Data Lakes: Sink or Swim?
We are all fascinated with data. And in recent years, overwhelmed by the volume of it. But wait there’s more… data comes in different sizes, shapes and speeds, it’s processed across various platforms and languages, and analyzed in batch, streaming and interactive modes. To top it all, developers, analysts, data scientists, marketers and executives all want to use it.

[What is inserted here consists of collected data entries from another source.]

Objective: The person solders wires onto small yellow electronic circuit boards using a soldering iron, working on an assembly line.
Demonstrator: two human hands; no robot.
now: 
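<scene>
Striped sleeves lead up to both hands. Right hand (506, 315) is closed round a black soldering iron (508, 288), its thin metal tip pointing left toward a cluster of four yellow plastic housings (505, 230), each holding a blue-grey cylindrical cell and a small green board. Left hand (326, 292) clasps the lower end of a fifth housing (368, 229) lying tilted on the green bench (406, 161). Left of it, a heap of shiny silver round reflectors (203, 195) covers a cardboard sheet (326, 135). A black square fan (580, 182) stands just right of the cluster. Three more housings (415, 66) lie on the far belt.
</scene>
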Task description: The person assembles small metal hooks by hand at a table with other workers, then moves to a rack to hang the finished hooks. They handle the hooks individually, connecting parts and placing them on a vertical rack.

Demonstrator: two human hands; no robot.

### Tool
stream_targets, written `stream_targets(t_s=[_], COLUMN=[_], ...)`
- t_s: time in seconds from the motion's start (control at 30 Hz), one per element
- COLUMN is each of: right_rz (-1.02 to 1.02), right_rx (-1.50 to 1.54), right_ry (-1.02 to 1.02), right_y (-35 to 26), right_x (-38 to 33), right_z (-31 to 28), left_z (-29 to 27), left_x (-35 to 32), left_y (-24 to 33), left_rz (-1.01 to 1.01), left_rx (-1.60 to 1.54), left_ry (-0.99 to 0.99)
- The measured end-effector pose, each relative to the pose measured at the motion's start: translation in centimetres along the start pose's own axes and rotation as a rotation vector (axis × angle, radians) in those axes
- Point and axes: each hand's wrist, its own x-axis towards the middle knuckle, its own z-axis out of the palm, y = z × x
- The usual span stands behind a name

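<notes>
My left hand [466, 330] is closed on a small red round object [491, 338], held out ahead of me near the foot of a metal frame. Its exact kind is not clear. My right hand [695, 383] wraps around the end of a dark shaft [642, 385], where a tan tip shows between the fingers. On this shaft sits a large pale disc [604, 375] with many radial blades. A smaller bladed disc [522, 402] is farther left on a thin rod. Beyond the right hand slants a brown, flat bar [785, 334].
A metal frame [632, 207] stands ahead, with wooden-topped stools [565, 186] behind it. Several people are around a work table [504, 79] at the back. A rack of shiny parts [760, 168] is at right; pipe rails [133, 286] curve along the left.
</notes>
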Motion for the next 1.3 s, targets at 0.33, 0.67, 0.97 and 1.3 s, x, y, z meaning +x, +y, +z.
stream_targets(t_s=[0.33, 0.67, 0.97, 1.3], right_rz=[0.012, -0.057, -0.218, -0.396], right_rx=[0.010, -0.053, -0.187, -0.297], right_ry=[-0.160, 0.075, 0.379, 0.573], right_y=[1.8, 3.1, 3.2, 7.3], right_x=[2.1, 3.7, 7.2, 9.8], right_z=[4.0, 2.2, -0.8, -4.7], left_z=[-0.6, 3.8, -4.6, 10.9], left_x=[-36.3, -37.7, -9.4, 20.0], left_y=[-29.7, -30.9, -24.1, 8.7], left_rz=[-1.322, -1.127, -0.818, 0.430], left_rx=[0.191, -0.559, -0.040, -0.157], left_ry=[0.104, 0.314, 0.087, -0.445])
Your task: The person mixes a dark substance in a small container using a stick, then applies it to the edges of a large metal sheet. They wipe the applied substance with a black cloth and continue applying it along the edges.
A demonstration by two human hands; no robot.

Sierra has been waist-deep in the data warehouse space, being early investors in leaders Teradata and Greenplum (acquired by EMC). But in this dynamic environment, the limitations of data warehouses are becoming clear. They store data from various sources in some specific static structures and categories that dictate the kind of analysis that is possible on that data, at the very point of entry.
This is causing enterprise CIOs to look beyond data warehouses to solutions called “data lakes”. A data lake is a storage repository that holds a vast amount of raw data in its native format, including structured, semi-structured, and unstructured data. The key difference is that the data structure and requirements are not defined until the data is needed.
“If you think of a datamart (or a data warehouse) as a store of bottled water – cleansed and packaged and structured for easy consumption – the data lake is a large body of water in a more natural state,” according to James Dixon, CTO of Pentaho. “The contents of the data lake stream in from a source to fill the lake, and various users of the lake can come to examine, dive in, or take samples.”
This market trend was recently validated by many members of the Sierra CXO Advisory Board and led to our recent investment in Zaloni. The company is helping operationalize data lakes with an integrated management platform that provides visibility, governance, and reliability to the data lake. Importantly, it supports hybrid environments, which seem to be common among the CIOs we spoke with.
We are excited by the diverse but game-changing use cases that the company is helping facilitate… smart city initiative in one of the fastest growing metropolises, subscriber usage analytics for top 3 telco, pharmaceutical pipeline analysis, hospitality and airline loyalty programs, healthcare data analytics, and more. And all done under the radar from Raleigh-Durham, North Carolina!